# autism? or "normal" 3yo behaviour



## CanadaMom

i hope it's ok to post this here.
i've been feeling concerned lately and looking for advice. my son has a doctor appointment mid august and i will discuss my concerns then too, but maybe some moms in here will have some input.

my son is 3 and a half and i feel so uncertain about whether his behaviour is just normal 3 year old behaviour, or if i should be a little more concerned.
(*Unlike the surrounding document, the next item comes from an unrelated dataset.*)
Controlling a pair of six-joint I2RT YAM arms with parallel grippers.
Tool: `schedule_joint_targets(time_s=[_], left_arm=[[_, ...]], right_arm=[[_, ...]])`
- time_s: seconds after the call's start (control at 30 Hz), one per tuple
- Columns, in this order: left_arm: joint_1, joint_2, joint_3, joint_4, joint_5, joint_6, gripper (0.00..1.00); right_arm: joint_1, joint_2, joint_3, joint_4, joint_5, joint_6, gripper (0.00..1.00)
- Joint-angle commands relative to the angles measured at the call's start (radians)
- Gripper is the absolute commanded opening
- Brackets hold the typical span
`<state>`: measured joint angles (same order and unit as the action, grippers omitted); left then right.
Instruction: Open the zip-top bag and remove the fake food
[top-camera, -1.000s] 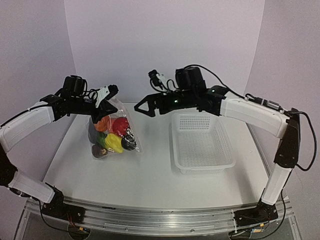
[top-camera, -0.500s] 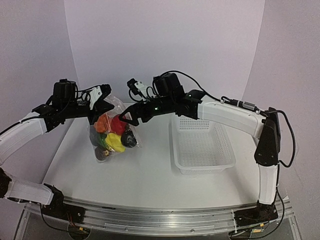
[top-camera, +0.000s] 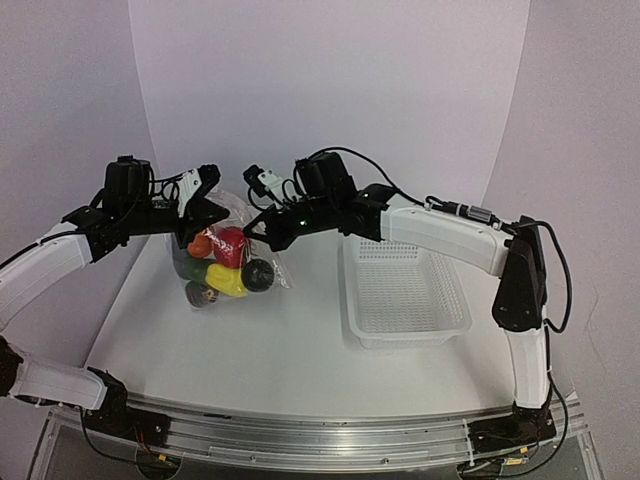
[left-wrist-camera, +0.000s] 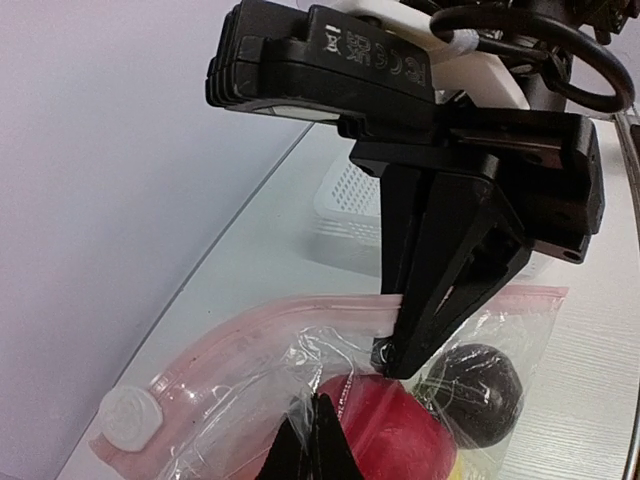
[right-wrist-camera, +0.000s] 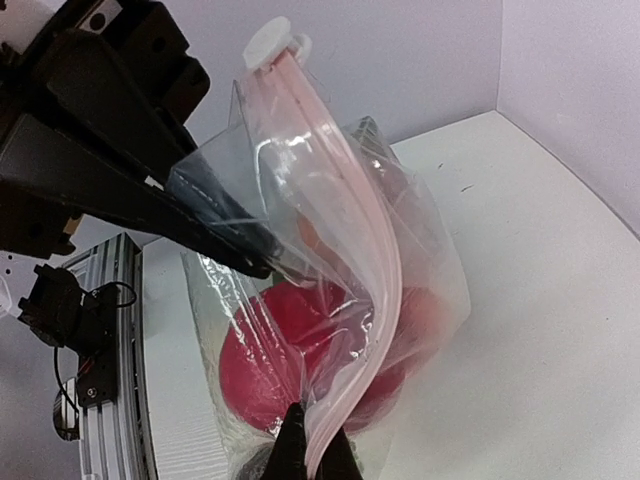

the things that concern me:
- he had a speech assessment and is diagnosed as severely delayed, both expressive and receptive language. (though i feel it's improved since going to daycare recently)
- he likes things to be a particular way (one example... every day at dinner time he runs to the living room and i must go hold his hand and walk him to the kitchen. every single time)
- at daycare he knocks over other kids toys even when told not to
- still not close to being potty trained. has regressed since going to the daycare
- seems to be very sensitive to noise. 
- doesn't always listen even if i repeat things. seems to ignore me sometimes
-lately trying to scratch my face while laughing

but...
- he does make eye contact with me (but not always with strangers)
- he seems to have genuine concern for his 1yo sister (if she's crying he'll run and get her comfort toy for her)
- he laughs when things are funny, gets mad when things upset him, so seems like normal responses there.
- language improves every month
- he uses his imagination

so i guess what i'm trying to ask, is does it sound like autism, or just average 3yo behaviour?
thanks


----------



## mummy2o

Probably wouldn't be bad to get him checked out. Did you know that children on the spectrum can have eye contact? Although the majority don't some, about 10-15% do. I think its hard to just ask is my son autistic as every child is different. My son does have an imagination, but its more based on real play. Like when our printer was broken (when he was roughly your sons age) he then played printing and made all the noises for it. I didn't talk until 3, then just took off and I'm also on the spectrum, however I also know some who didn't talk until then and just get dyslexia as a diagnosis and I know some people who could talk at 1 and read at 18 months yet autistic. My son started showing concern around the 4 year mark towards others, I remember this as we went to the Netherlands and a boy was crying and he was trying to comfort him, yet his mum was trying to push him away but he didn't understand dutch. It was a very hard situation for my son.


----------



## Reid

I would definitely go ahead and tell the Dr your concerns alot of similarly to my son he's been put forward for the autism assessment we are still waiting to hear xx


----------



## KatyW

I think in my experience that once speech is delayed, they like to check into other aspects of development. I am going through a similar situation with my three yr old daughter. I hope that you get answers, just remember that you are a good mommy and trust your instincts. &#128151;


----------



## Starry Night

I think there is enough there to go get checked out. I see from your username that you're in Canada. I am too and I have to tell you that wait times for everything are ATROCIOUS. Wait times can be up to a year just to get tested. It will be at least a couple weeks before you hear back from that about the actual diagnosis. So if you're concerned go see your doctor ASAP.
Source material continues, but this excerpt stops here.